▶ _Raw data_:

┄┄┄┄┄┄┄┄┄┄┄┄┄┄┄┄┄┄┄┄

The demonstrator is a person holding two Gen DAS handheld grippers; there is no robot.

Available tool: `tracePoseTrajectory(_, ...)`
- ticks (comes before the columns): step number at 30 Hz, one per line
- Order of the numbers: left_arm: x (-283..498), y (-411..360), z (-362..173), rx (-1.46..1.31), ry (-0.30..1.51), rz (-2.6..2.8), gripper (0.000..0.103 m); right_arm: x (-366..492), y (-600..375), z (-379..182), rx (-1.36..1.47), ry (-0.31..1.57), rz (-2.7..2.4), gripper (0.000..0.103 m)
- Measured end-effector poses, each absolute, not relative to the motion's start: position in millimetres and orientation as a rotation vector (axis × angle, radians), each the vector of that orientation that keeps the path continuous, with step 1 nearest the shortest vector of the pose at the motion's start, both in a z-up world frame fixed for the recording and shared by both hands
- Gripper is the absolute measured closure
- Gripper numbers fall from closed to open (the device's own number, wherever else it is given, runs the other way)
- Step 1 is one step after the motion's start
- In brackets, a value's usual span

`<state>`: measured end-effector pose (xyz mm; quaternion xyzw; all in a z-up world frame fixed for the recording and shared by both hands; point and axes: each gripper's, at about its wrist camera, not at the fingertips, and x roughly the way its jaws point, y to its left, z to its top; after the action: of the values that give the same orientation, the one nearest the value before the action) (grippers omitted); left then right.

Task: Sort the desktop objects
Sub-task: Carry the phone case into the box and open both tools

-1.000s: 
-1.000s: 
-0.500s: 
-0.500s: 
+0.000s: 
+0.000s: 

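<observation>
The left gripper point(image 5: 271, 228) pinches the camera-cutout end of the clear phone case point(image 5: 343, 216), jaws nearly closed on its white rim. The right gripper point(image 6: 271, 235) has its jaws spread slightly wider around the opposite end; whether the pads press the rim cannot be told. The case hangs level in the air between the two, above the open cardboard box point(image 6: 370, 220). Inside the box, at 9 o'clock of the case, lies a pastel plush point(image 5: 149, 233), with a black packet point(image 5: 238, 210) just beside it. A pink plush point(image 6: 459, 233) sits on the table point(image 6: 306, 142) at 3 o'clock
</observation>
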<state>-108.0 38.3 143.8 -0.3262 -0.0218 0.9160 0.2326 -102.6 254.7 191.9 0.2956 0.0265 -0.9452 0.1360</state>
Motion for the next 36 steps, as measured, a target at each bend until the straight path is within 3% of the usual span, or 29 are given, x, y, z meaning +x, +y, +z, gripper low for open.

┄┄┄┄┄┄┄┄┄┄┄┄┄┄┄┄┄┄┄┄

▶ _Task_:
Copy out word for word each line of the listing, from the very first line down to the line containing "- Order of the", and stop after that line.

▶ _Task solution_:
The demonstrator is a person holding two Gen DAS handheld grippers; there is no robot.

Available tool: `tracePoseTrajectory(_, ...)`
- ticks (comes before the columns): step number at 30 Hz, one per line
- Order of the numbers: left_arm: x (-283..498), y (-411..360), z (-362..173), rx (-1.46..1.31), ry (-0.30..1.51), rz (-2.6..2.8), gripper (0.000..0.103 m); right_arm: x (-366..492), y (-600..375), z (-379..182), rx (-1.36..1.47), ry (-0.31..1.57), rz (-2.7..2.4), gripper (0.000..0.103 m)

The answer given above is the complete response.